One way to ensure that survival food tastes good is to make sure that it has an adequate amount of flavoring. Salt and sugar are one way of flavoring, and storing large amounts of salt, sugar, and honey is a good idea. But if you really want variety in your cooking, you’re going to need to store herbs and spices.

Some herbs and spices can be grown yourself. Some are best fresh, while others can be dried or ground. And others come from tropical areas and need to be purchased ahead of time. So let’s break down the various categories.

Growing Yourself

Herbs and spices you can grow yourself can be broken down into two categories: annual and biennial, which have to be grown from seed every year or two, and perennials, which will grow in most temperate gardens for several seasons.


  • Basil
  • Caraway
  • Celery Seed
  • Chervil
  • Coriander/Cilantro
  • Dill
  • Fennel Seed
  • Garlic
  • Hot Pepper
  • Marjoram
  • Mustard Seed
  • Parsley
  • Thai Basil

Many of these annuals have multiple uses. Hot peppers, for instance, are normally grown for their flesh, although the seeds can be used as a spice. Celery seed comes from celery plants, which are normally grown for their stalks. Coriander seed comes from the coriander plant that is normally grown for its leaves, known as cilantro. Fennel can be grown for its bulbs or its seeds, and dill and mustard can be grown either for their leaves or their seeds.

Many of these herbs grown for their leaves are best used fresh, like basil and chervil. Others, like dill and parsley, can still provide adequate flavor when dried.


  • Bay Leaf
  • Chives
  • Hyssop
  • Lavender
  • Lemon Balm
  • Mint
  • Oregano
  • Rosemary
  • Saffron
  • Sage
  • Tarragon
  • Thyme

Perennial herbs will grow for years in most temperate climates in North America. Of these herbs, chives and rosemary are the ones best used as fresh herbs, while most of the others can be used in dry form. Some, like sage, are actually better used when dried. Drying can be done in the oven, in a food dehydrator, or in the sun, and can store for years.

Buying Elsewhere

  • Allspice
  • Black Pepper
  • Cardamom
  • Cinnamon
  • Cloves
  • Cumin
  • Fenugreek
  • Ginger
  • Mace
  • Nutmeg
  • Paprika
  • Star Anise
  • Turmeric
  • Vanilla

While some of these herbs and spices may be able to be grown in some areas of North America, finding viable seeds for them is going to be difficult. Others may only grow under certain climatic conditions, hence the reason they should be purchased from spice merchants.

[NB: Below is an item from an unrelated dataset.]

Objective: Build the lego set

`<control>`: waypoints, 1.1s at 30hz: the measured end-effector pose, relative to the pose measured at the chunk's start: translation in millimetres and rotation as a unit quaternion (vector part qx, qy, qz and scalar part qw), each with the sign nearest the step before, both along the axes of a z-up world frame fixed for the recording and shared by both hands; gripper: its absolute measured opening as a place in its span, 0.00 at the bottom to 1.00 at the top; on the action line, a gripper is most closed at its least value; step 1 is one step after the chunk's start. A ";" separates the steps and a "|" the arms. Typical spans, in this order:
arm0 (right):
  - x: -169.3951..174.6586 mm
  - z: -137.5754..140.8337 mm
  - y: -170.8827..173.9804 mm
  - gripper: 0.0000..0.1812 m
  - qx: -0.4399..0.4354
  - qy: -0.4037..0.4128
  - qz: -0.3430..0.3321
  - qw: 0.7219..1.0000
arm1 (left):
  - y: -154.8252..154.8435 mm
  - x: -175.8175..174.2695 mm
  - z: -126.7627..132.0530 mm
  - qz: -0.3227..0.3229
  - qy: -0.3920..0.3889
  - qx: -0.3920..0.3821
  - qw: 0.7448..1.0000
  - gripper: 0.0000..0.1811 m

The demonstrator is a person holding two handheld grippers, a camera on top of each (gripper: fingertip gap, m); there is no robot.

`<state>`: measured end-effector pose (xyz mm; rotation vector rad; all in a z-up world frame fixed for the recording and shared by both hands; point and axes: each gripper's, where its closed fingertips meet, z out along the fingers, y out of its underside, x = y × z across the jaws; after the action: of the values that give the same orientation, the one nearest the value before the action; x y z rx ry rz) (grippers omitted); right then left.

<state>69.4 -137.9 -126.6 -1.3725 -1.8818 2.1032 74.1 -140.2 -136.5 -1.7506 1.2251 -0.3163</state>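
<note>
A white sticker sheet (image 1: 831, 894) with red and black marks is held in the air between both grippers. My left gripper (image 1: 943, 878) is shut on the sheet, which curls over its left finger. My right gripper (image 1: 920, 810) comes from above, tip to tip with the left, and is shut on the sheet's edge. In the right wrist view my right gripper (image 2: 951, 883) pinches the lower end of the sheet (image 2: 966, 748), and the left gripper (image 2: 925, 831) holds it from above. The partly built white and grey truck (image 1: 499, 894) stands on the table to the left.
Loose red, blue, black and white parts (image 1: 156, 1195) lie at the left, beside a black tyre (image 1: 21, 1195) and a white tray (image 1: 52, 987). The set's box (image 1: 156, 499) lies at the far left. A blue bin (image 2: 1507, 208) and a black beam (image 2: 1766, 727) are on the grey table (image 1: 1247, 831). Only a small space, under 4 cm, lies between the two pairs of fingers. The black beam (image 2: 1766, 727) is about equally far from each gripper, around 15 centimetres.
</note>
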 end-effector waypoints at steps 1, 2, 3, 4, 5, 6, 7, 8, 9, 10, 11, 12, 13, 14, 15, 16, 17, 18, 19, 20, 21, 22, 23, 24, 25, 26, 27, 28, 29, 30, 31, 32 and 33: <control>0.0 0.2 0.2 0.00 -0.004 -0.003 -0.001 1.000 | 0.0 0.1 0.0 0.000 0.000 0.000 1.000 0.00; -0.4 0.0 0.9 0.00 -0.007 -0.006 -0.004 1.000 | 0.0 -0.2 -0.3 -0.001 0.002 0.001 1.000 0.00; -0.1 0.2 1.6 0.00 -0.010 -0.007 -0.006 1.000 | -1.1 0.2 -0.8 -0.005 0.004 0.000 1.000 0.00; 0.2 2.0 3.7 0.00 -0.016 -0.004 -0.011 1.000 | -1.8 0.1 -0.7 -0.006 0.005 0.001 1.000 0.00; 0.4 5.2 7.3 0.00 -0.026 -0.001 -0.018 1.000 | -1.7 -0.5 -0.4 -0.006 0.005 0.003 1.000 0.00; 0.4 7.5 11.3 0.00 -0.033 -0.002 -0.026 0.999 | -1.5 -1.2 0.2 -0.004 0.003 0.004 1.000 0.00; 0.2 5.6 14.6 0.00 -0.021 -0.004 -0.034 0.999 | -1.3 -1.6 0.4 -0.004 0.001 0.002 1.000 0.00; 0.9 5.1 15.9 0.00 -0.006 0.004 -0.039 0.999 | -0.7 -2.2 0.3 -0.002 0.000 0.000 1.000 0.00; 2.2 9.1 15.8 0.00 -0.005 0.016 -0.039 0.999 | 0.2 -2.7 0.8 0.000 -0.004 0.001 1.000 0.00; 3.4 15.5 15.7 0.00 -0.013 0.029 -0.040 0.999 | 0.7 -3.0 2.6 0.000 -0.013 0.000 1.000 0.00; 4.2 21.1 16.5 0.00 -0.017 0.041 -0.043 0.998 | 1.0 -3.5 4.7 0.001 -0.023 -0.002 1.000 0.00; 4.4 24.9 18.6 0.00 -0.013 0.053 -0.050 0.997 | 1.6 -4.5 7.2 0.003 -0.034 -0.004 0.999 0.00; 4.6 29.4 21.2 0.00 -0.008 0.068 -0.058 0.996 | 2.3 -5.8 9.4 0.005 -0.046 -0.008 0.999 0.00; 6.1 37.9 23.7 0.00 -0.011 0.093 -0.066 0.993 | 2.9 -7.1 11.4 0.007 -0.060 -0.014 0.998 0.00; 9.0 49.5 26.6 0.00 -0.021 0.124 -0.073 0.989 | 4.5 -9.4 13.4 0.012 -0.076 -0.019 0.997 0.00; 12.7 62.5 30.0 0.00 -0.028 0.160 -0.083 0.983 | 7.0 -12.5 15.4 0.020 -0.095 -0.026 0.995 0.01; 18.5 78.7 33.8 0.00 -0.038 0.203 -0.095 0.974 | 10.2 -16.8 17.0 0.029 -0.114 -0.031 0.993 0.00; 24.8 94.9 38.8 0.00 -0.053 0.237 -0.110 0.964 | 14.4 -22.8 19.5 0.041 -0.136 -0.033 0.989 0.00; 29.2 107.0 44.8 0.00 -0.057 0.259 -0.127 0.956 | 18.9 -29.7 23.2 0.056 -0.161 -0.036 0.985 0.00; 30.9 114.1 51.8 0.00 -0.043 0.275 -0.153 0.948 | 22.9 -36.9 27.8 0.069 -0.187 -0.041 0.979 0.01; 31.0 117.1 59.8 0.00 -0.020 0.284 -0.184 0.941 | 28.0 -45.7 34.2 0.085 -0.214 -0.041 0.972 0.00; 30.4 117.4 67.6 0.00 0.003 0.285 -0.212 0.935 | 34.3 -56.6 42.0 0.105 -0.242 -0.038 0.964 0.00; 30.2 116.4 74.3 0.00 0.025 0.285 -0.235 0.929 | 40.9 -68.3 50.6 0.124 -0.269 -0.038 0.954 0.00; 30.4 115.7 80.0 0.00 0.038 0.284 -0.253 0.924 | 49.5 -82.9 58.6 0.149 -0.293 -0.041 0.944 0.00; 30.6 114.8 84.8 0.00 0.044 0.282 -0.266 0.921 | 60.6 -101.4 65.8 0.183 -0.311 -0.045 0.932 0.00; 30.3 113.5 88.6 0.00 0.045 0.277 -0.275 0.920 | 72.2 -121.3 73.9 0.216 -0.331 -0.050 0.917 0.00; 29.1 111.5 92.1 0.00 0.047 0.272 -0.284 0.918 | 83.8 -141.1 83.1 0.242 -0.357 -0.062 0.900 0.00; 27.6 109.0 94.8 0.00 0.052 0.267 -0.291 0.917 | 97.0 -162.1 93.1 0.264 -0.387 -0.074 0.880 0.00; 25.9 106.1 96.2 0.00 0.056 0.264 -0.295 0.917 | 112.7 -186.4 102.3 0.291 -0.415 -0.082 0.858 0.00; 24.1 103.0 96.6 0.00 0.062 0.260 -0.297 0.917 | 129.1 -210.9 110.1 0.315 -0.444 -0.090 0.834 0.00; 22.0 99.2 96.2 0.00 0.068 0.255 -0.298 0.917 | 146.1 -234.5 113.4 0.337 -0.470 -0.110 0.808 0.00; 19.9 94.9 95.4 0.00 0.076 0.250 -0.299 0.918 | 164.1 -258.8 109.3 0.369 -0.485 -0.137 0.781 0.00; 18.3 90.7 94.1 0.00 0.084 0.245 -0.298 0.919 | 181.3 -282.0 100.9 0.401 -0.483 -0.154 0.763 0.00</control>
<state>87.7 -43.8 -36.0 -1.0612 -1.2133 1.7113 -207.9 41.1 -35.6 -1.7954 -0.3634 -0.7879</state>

Others, like paprika and turmeric, generally require being ground into powders, something that can be difficult to achieve at home. That’s why it’s generally best to stock up on those spices from stores.

While the list of potential herbs and spices can be far more exhaustive than this, this list can provide you with the basics you’ll need to cook a wide variety of meals from a wide variety of different cuisines. Many of these herbs and spices are readily available at stores and online right now in bulk, and can keep for a long time when stored properly. Don’t let yourself get caught without herbs, spices, and other food seasonings when you really need them. Start stocking up today.